What you should do: Your reply must be one number: the count of lines in the data below that contain "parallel".

======== Material shown

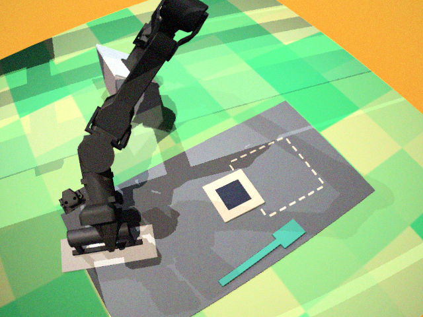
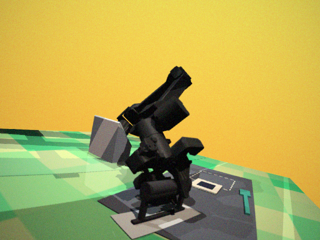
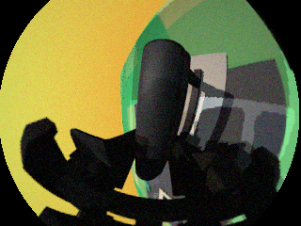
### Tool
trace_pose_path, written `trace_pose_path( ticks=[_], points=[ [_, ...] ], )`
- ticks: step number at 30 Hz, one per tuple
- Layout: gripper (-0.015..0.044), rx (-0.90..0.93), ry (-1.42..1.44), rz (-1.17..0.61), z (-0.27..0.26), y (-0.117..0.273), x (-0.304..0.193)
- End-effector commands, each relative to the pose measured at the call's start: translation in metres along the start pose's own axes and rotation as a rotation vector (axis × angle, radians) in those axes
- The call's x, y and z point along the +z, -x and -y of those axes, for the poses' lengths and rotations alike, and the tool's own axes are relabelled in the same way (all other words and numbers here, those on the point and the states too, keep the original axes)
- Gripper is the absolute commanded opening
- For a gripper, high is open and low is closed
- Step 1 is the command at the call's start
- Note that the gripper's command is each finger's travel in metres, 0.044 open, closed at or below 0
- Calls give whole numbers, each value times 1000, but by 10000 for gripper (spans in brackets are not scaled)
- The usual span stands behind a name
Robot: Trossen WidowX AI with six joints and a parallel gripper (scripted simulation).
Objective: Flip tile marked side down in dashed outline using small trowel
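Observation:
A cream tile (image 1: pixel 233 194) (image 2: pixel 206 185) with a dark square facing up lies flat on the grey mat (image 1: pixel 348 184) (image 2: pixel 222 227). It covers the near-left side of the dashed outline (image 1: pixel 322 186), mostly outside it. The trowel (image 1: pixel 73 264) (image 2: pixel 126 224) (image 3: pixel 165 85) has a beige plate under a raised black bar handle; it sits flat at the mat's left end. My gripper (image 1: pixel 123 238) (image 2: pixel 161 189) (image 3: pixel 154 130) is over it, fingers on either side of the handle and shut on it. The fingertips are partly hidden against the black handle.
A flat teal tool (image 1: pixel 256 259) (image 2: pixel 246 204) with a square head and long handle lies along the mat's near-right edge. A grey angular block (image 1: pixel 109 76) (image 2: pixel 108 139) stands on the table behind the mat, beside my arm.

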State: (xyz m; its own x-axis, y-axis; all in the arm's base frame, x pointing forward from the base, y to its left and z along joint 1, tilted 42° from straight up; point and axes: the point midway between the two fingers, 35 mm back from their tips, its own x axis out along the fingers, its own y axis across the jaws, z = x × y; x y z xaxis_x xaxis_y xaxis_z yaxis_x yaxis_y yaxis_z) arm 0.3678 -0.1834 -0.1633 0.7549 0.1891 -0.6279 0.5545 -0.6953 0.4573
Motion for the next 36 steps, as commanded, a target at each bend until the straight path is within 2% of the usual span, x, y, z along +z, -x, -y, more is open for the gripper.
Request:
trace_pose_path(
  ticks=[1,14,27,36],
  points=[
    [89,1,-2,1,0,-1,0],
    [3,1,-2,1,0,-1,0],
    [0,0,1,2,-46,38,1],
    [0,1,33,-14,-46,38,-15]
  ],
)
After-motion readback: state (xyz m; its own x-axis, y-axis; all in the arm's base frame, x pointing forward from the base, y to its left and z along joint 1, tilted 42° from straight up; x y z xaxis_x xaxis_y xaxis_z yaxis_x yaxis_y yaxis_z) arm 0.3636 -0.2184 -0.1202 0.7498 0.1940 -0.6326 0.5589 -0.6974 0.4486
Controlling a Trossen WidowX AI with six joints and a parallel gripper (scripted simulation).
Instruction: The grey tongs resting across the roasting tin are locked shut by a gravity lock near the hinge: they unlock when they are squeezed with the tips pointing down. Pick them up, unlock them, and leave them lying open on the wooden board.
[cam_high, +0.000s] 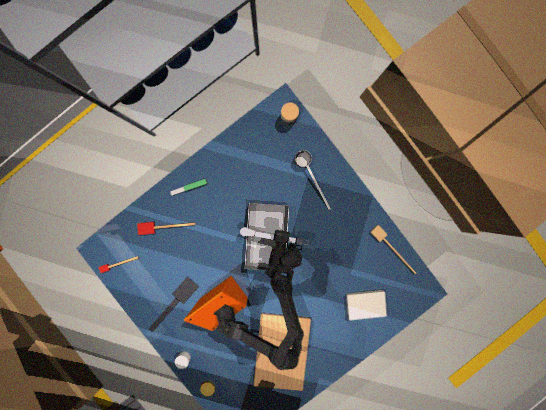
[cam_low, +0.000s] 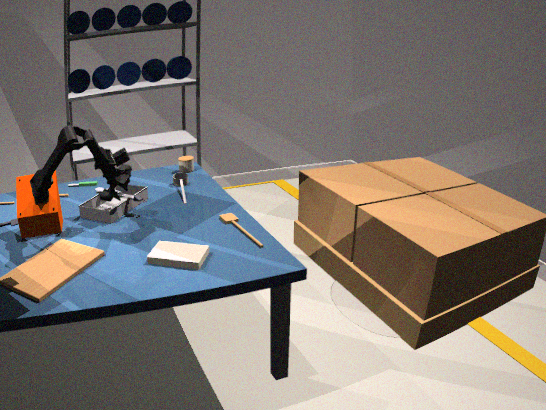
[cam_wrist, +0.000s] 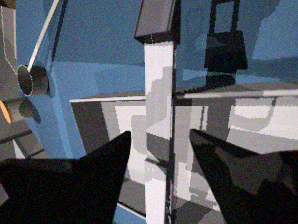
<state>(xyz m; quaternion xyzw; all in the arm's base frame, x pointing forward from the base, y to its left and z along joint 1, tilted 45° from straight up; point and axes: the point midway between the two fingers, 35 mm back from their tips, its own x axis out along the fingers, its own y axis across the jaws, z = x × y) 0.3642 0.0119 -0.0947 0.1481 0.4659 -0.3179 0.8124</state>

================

Result: 2